But the intention is that any project that has ever said, I wanted to support a mainframe, but I don't have a hardware to do it, this is it. And I've been involved in the Open Mainframe project for seven years now and this is the number one question I've always got is Great hardware, seems really cool, how could I use it? And it's hard to get access to these machines. And so we're fortunate that in 2023 we're gonna be able to bring this machine up. We're still working on some funding aspects, but we're really excited that this is really, I think for one of the first times, I mean there's been some little efforts over the years probably remember the open source development labs a few decades ago there was a little bit of mainframe infrastructure available for some projects, but at this scale and this breadth, it's never been done before. And we're super excited for this community that we're able to offer that.

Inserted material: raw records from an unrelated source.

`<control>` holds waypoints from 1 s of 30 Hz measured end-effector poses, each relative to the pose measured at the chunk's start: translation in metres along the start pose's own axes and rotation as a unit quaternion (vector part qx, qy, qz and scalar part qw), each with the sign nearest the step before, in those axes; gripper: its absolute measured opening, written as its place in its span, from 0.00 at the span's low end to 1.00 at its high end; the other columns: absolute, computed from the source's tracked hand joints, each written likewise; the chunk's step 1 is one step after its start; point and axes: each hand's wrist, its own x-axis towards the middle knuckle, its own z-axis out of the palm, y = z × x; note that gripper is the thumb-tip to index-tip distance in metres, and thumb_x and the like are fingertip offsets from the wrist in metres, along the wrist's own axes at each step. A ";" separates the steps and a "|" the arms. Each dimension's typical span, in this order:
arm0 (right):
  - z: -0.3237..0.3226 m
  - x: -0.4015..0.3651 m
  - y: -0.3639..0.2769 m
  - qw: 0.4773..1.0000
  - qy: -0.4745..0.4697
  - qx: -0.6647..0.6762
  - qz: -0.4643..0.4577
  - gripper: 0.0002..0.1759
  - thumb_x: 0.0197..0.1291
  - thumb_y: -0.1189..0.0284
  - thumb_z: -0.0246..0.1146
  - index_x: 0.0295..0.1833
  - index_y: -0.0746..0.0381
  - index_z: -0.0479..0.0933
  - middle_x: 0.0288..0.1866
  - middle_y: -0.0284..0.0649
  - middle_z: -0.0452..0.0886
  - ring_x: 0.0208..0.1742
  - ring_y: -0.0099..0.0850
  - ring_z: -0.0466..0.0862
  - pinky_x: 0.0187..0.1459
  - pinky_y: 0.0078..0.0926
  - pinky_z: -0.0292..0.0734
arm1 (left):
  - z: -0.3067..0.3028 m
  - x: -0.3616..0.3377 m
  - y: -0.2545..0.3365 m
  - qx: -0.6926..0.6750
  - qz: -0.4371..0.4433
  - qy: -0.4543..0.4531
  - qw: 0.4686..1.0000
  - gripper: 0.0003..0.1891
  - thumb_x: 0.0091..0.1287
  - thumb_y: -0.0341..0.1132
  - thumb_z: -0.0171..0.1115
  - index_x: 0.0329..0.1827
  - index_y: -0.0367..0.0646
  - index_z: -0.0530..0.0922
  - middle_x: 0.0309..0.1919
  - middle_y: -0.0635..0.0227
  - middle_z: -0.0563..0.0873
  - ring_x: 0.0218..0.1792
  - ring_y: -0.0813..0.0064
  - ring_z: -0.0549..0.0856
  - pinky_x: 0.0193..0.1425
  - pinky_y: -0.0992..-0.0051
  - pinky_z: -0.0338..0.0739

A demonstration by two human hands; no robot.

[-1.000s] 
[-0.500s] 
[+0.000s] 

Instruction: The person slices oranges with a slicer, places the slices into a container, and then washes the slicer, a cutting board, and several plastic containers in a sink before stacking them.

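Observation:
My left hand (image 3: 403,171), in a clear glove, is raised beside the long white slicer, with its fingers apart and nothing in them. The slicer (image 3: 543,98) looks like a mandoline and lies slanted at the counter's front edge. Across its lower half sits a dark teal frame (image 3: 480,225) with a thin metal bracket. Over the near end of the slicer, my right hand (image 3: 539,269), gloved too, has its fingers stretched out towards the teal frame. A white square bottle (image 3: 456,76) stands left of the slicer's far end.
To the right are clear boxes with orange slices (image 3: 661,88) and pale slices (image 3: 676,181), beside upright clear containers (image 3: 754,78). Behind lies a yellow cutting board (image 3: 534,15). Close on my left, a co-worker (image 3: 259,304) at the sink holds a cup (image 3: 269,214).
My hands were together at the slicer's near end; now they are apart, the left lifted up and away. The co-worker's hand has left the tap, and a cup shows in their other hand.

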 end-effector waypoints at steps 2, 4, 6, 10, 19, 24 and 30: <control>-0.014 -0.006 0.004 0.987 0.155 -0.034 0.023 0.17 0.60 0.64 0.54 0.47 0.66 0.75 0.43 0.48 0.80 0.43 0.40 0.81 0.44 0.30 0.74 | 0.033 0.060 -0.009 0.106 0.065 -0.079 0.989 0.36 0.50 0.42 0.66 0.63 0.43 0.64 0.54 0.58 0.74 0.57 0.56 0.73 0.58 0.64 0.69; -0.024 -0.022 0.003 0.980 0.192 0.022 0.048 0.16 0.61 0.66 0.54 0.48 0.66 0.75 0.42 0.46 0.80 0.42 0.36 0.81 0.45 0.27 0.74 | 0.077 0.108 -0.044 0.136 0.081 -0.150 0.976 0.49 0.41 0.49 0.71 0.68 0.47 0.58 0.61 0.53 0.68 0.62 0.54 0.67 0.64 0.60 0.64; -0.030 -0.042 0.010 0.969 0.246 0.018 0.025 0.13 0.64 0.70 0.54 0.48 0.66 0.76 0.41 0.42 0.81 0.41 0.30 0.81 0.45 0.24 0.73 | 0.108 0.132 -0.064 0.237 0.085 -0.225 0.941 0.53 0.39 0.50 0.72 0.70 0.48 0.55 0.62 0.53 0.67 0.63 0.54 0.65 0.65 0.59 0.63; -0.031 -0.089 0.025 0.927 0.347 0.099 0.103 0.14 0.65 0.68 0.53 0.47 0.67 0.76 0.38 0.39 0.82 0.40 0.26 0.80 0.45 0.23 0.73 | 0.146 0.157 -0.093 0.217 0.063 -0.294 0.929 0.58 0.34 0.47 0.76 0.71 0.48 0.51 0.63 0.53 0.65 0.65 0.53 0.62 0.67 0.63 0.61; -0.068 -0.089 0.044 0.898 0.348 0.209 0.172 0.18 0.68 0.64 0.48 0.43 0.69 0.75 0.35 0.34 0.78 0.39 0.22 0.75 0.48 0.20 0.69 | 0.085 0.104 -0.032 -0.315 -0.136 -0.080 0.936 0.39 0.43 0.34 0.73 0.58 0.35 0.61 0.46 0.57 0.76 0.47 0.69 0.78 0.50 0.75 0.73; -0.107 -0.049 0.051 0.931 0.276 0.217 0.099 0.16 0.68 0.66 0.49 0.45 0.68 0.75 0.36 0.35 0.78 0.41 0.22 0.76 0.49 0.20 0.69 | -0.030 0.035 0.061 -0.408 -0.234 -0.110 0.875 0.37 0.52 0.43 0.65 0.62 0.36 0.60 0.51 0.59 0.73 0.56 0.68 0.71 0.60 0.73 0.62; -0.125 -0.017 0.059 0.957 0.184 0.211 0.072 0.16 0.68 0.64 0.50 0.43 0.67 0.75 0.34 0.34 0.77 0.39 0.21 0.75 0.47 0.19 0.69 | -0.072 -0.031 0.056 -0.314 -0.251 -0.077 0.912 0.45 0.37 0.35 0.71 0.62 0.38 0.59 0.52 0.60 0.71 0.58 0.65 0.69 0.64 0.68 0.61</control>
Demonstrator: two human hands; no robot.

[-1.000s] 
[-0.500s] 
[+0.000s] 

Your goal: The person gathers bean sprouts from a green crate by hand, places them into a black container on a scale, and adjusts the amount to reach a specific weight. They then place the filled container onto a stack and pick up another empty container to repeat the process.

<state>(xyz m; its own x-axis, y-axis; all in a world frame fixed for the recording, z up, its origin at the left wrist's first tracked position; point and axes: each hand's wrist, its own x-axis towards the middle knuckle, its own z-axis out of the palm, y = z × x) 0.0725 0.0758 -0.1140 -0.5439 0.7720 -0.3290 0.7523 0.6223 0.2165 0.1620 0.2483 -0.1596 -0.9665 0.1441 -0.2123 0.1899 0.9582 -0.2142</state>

Jonathan Bennett (00:55:29):
So awesome. One of the interesting things about that I covered a story not too long ago about a security company that set up their own little mainframe workshops that they could do security research on them and they did an audit on the customer and that they found some problems. But all of the problems that they found were configuration errors. The let's see the old mainframes supported keyboards that had extra keys on them and IT infrastructure didn't necessarily take that into account when they were designing the menus and such. So they figured out this way to become administrator on the system, but none of it was actual problems in the mainframe or the mainframe software. It was all configuration stuff. And you don't ever hear about CVEs in mainframes or mainframe software. It's been forever since we've had one of those. <affirmative> wondering, and I'm gonna get your thoughts on this too, cause I'm real curious what you think is that because these things are actually built tanks and the software is built extremely defensively and they actually don't have flaws. Or is it because they're so obscure and it's so hard for people to get to work on one and then with you guys maybe offering some time on a mainframe do you see it maybe a future where security researchers can get some time on it and try to poke at the software and hardware and find problems?

John Mertic (00:57:06):
Well, I mean, I would hope that would be one of the outcomes is that we'll see much more of this getting poked at the mainframe. Community's really prided itself in its security aspect for decades. I mean, this is one of the things they really hallmark back to in and even mainframe administrators put a high degree of rigor on software that just even hits these machines for valid reason. Because it powers parts of our society and one of these things has a vulnerability and goes down we got problems. So there are a lot of pieces with the hardware itself that has a security aspect in mind everything from encryption, from memory all the way down to the disc. A lot of specialty chips and controllers in there that deal with encryption and pieces of that nature. So there's a lot of pieces in there that are part of it.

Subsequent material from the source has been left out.